▸ Prompt
When you transcribe the listing, keep each line exact and drop the pictures.

═══ Information shown

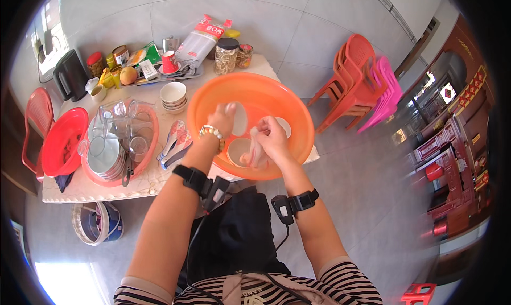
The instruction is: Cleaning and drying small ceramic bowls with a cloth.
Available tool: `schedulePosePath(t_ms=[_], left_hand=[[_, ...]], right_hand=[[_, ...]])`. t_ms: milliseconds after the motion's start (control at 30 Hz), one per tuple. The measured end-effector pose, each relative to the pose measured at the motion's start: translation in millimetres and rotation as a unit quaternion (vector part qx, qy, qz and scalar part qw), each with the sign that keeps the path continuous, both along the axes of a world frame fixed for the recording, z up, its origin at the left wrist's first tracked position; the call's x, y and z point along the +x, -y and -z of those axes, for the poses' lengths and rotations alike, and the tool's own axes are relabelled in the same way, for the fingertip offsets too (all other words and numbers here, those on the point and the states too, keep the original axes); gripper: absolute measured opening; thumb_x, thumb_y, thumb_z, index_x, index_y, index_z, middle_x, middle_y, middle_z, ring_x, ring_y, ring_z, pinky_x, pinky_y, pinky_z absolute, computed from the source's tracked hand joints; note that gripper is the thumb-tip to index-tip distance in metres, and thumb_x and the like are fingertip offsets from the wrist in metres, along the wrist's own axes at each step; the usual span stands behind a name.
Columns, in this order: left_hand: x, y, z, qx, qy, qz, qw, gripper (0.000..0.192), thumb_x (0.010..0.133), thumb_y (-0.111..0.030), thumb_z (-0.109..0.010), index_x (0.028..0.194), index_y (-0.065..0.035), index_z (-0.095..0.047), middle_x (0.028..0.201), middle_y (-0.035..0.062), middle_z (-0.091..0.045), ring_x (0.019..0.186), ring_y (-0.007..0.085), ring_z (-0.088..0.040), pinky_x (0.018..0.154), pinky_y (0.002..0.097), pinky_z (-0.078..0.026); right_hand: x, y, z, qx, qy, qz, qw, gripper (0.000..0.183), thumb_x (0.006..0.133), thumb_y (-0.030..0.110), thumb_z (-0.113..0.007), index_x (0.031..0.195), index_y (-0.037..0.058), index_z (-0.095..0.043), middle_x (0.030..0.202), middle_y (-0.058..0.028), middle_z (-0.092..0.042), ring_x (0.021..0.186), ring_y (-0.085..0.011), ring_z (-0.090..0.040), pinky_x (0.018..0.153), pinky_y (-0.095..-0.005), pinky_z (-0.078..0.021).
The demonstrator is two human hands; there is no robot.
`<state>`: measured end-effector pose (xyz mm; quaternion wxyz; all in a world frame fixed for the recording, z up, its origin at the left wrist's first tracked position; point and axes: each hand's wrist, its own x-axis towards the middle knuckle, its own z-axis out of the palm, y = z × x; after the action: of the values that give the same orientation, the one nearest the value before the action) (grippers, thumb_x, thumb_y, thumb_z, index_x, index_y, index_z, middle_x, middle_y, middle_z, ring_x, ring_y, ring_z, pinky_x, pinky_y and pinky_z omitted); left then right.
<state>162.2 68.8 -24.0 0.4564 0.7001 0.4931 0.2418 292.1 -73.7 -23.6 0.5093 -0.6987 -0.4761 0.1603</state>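
Both hands are inside a large orange plastic basin (295, 97) near the table's right end. My left hand (222, 119), with a beaded bracelet at the wrist, is blurred beside a pale bowl (240, 119); whether it grips the bowl is unclear. My right hand (272, 133) pinches a thin, pale, wet-looking cloth or plastic piece (256, 151) that hangs from its fingers. Below it another bowl (236, 151) lies in the basin, partly covered by that piece. A white round dish (284, 127) shows just behind my right hand.
Left of the basin stand stacked bowls (173, 92), patterned spoons (175, 141), a pink basket (153, 145) of glasses and dishes, and a red basin (50, 145). Jars (226, 57), a tray and a black kettle (71, 75) line the back. Stacked chairs (355, 81) stand right; a bucket (98, 223) is below.
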Motion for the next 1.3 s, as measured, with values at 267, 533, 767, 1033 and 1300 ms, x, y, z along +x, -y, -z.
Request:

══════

▸ Task answer
The instruction is: Cleaning and drying small ceramic bowls with a cloth.
Available tool: `schedulePosePath(t_ms=[_], left_hand=[[_, ...]], right_hand=[[_, ...]])`. t_ms: milliseconds after the motion's start (control at 30 Hz), one per tuple. The measured end-effector pose, each relative to the pose measured at the motion's start: translation in millimetres and rotation as a unit quaternion (vector part qx, qy, qz and scalar part qw), each with the sign that keeps the path continuous, both along the axes of a world frame fixed for the recording, z up, its origin at the left wrist's first tracked position; the call's x, y and z point along the +x, -y and -z of those axes, for the poses' lengths and rotations alike, and the tool's own axes are relabelled in the same way, for the fingertip offsets too (all other words and numbers here, those on the point and the states too, keep the original axes); gripper: absolute measured opening; thumb_x, thumb_y, thumb_z, index_x, index_y, index_z, middle_x, middle_y, middle_z, ring_x, ring_y, ring_z, pinky_x, pinky_y, pinky_z absolute, computed from the source's tracked hand joints; note that gripper is the thumb-tip to index-tip distance in metres, and thumb_x and the like are fingertip offsets from the wrist in metres, along the wrist's own axes at each step; the usual span stands behind a name.
Columns, in this order: left_hand: x, y, z, qx, qy, qz, qw, gripper (0.000..0.192), thumb_x (0.010..0.133), thumb_y (-0.111..0.030), thumb_z (-0.109..0.010), index_x (0.028..0.194), index_y (-0.065..0.035), index_z (-0.095..0.047), middle_x (0.028..0.201), middle_y (-0.035..0.062), middle_z (-0.091..0.045), ring_x (0.019..0.186), ring_y (-0.007..0.085), ring_z (-0.088..0.040), pinky_x (0.018..0.154), pinky_y (0.002..0.097), pinky_z (-0.078..0.026); right_hand: x, y, z, qx, qy, qz, qw, gripper (0.000..0.183), thumb_x (0.006..0.133), thumb_y (-0.030..0.110), thumb_z (-0.113..0.007), index_x (0.031..0.195), index_y (-0.037..0.058), index_z (-0.095..0.043), middle_x (0.030..0.202), middle_y (-0.058..0.028), middle_z (-0.092..0.042), ring_x (0.021..0.186), ring_y (-0.085..0.011), ring_z (-0.090..0.040), pinky_x (0.018..0.153), pinky_y (-0.095..-0.005), pinky_z (-0.078..0.021).
The demonstrator is two human hands; there is no robot.
`<state>`: measured end-effector pose (xyz mm; quaternion wxyz; all in a world frame fixed for the recording, z up, its origin at the left wrist's first tracked position; point and axes: each hand's wrist, its own x-axis towards the middle knuckle, its own z-axis out of the palm, y = z × x; after the action: of the values that give the same orientation, the one nearest the value before the action) (grippers, thumb_x, thumb_y, thumb_z, index_x, index_y, index_z, middle_x, middle_y, middle_z, ring_x, ring_y, ring_z, pinky_x, pinky_y and pinky_z omitted); left then right.
<state>162.2 68.8 -24.0 0.4564 0.7001 0.4931 0.2418 292.1 -73.7 -23.6 0.5093 -0.6987 -0.4761 0.1603</state>
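Both hands are inside a large orange plastic basin (295, 97) near the table's right end. My left hand (222, 119), with a beaded bracelet at the wrist, is blurred beside a pale bowl (240, 119); whether it grips the bowl is unclear. My right hand (272, 133) pinches a thin, pale, wet-looking cloth or plastic piece (256, 151) that hangs from its fingers. Below it another bowl (236, 151) lies in the basin, partly covered by that piece. A white round dish (284, 127) shows just behind my right hand.
Left of the basin stand stacked bowls (173, 92), patterned spoons (175, 141), a pink basket (153, 145) of glasses and dishes, and a red basin (50, 145). Jars (226, 57), a tray and a black kettle (71, 75) line the back. Stacked chairs (355, 81) stand right; a bucket (98, 223) is below.
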Motion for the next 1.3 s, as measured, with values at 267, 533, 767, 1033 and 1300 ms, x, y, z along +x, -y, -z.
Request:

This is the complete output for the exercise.